Running the deepseek R1 AI model on an M4 Pro Macbook

Published January 31, 2025

Welcome to the annual (or bi-annual if we're lucky) blog post, and happy belated new years!

I'm gonna be honest, I don't care much for AI, but it'd be silly not to use it at least sparingly, but one concern I've always had is privacy, everything you do in that chat GPT web page is stored and used to train the model further.

Granted that makes sense, because you're getting a free experience, but even when you do pay, the same occurs, but now that we have deepseek, can we run it locally and keep all our data to ourselves?

If you've been living under a rock, the Deepseek R1 is an open source generative AI model that was released in January 2025, it is revolutionary because it rivals GPT o1, is free, and operates at a fraction of the cost.

Anyway let's get it on our machines.

Ollama

We're going to be using ollama, which is an app used to manage local LLMs on your machine.

Let's get it installed, then we're going to install our model.

here's a link to the deepseek model on there.

Now there are a bunch of models, obviously we can't run the full sized version on any commercial hardware, so we're going to pick on something our own size.

Other options are quantized models, that they've been reduced in precision, and consequently in size and hardware requirements, we have a bunch of quantized versions, they are:

DeepSeek-R1-Distill-Qwen-1.5B
DeepSeek-R1-Distill-Qwen-7B
DeepSeek-R1-Distill-Llama-8B
DeepSeek-R1-Distill-Qwen-14B
DeepSeek-R1-Distill-Qwen-32B
DeepSeek-R1-Distill-Llama-70B

The B refers to billion parameters, more parameters is more accuracy and more resources.

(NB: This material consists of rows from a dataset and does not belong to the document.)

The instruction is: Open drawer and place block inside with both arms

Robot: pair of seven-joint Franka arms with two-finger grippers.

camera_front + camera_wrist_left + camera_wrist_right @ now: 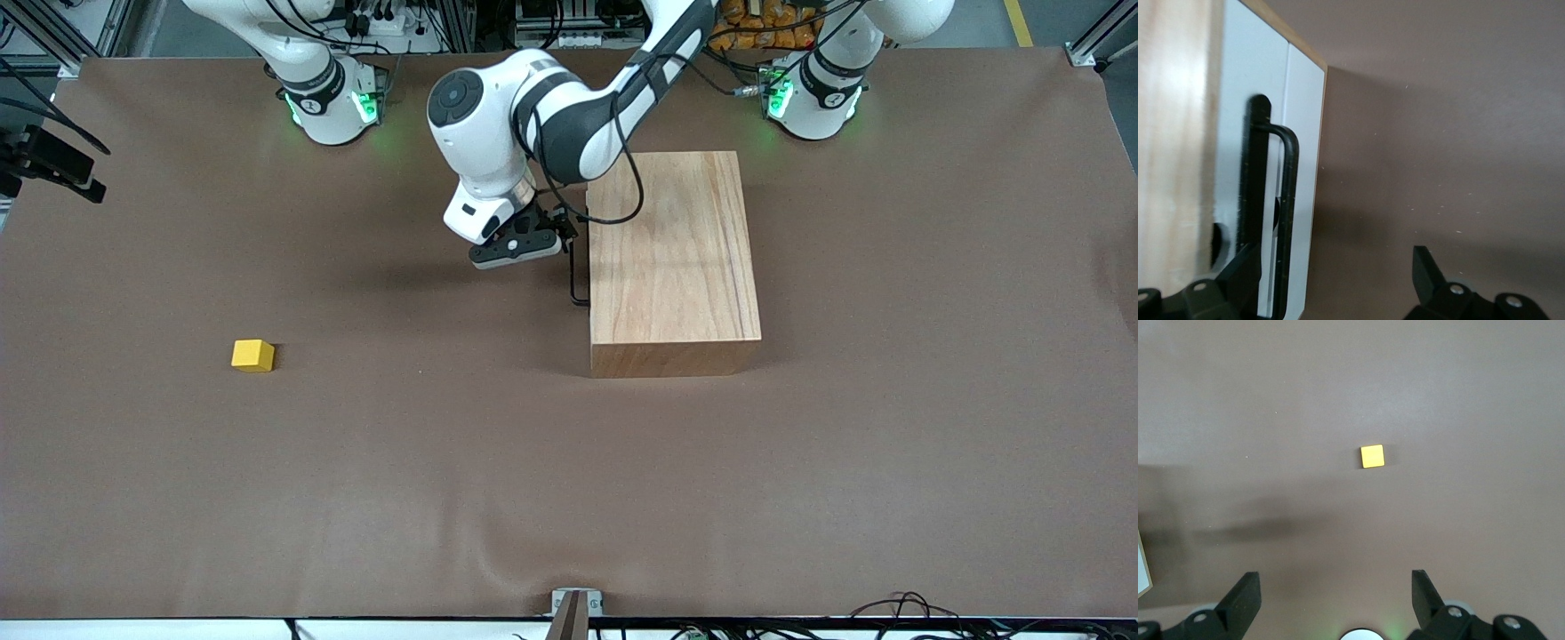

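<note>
Brown cloth covers the table [569, 498], and on it I count one wooden box [673, 258], one yellow block [253, 356] and two arms. My left gripper [544, 244] sits low at the box's white front, fingers spread wide: one finger [1245, 273] is right by the thin black handle [1290, 213], the other out over bare cloth, nothing gripped. The drawer [1271, 120] looks shut, its front flush with the box. Nothing stands between that gripper and the handle. The block lies on open cloth, well apart from the left gripper, toward the right arm's end of the table and nearer the front camera than the box. My right gripper [1335, 600] hangs high, out of the front view, jaws wide and empty, looking down on the block [1372, 456] from its wrist view. One drawer, one handle.
</note>
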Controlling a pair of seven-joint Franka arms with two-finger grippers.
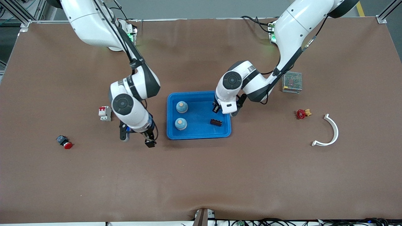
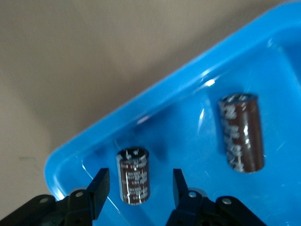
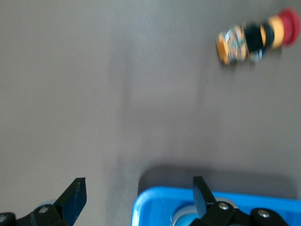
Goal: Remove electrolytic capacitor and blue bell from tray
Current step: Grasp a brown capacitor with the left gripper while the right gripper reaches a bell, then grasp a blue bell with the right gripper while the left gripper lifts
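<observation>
A blue tray [image 1: 201, 134] sits mid-table. In it lie two blue-grey bells [image 1: 181, 106] [image 1: 180, 123] and a dark brown capacitor [image 1: 216, 122]. My left gripper [image 1: 223, 112] is low over the tray's corner toward the left arm's end. In the left wrist view it [image 2: 140, 186] is open, with a second capacitor [image 2: 134, 175] lying on the tray floor [image 2: 188, 127] between the fingers with gaps either side; the first capacitor [image 2: 241, 133] lies beside it. My right gripper [image 1: 137, 139] is open and empty over the table beside the tray, toward the right arm's end; its wrist view [image 3: 138, 195] shows the tray corner [image 3: 155, 207].
A red-and-white circuit breaker [image 1: 104, 113] and a red push button [image 1: 64, 142] [image 3: 256, 35] lie toward the right arm's end. A mesh-covered metal box [image 1: 292, 82], a red valve [image 1: 302, 113] and a white curved piece [image 1: 329, 131] lie toward the left arm's end.
</observation>
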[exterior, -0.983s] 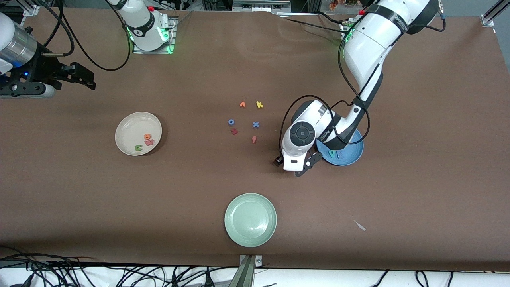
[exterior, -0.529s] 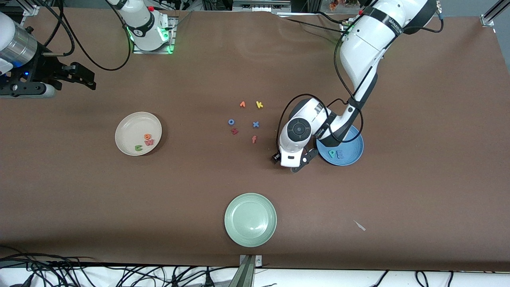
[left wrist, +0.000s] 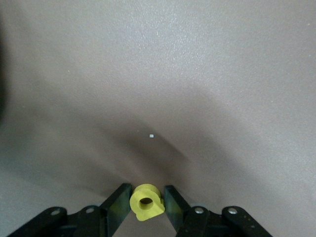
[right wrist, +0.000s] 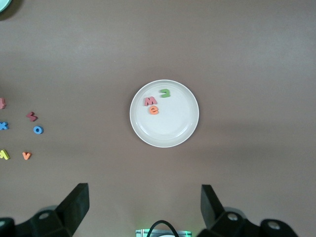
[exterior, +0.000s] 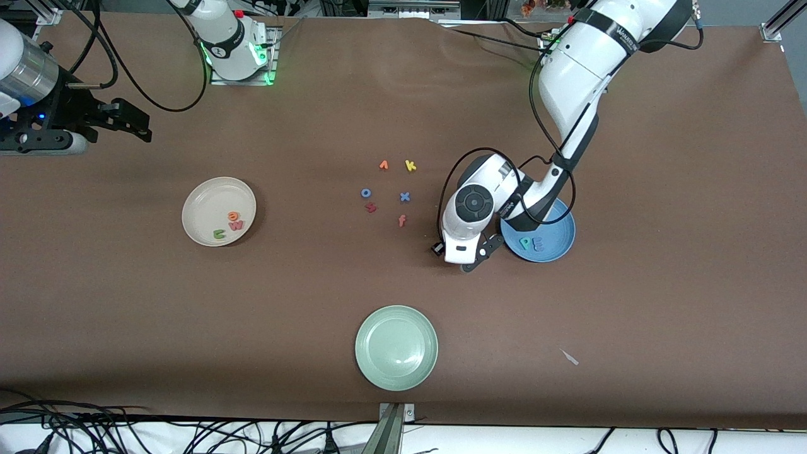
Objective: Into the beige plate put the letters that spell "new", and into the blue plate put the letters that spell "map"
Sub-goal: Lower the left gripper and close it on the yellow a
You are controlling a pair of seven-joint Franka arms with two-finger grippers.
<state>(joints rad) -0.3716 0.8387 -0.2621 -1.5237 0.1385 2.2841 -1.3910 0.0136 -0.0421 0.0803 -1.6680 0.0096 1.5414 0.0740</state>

There are a lot of limiting factors when it comes to choosing which model, but mainly its ram, the entire model will be in our ram, so if we don't have enough it won't start, or will crash.

I fiddled around and found that I can run the 14B version with some ram left over, so we're going with that one.

Downloading the model

This is going to take a while, so start the download and go do something productive, like writing a blog post about it.

ollama run deepseek-r1:14b

Downloading deepseek

Interacting with the model

After the download, you'll have the same terminal open as a chat with deepseek, let's ask some hard hitting questions:

'How many Rs in strawberrrry'

Runs good, but wrong answer, spectacular.

Web UI

Now that deepseek is running in the terminal (which is good enough for me), We have the option of running it in a chat GPT esq UI, and there are a few ways to achieve that:

I am going to use Open WebUI for this example, it's pretty simple to get up and running.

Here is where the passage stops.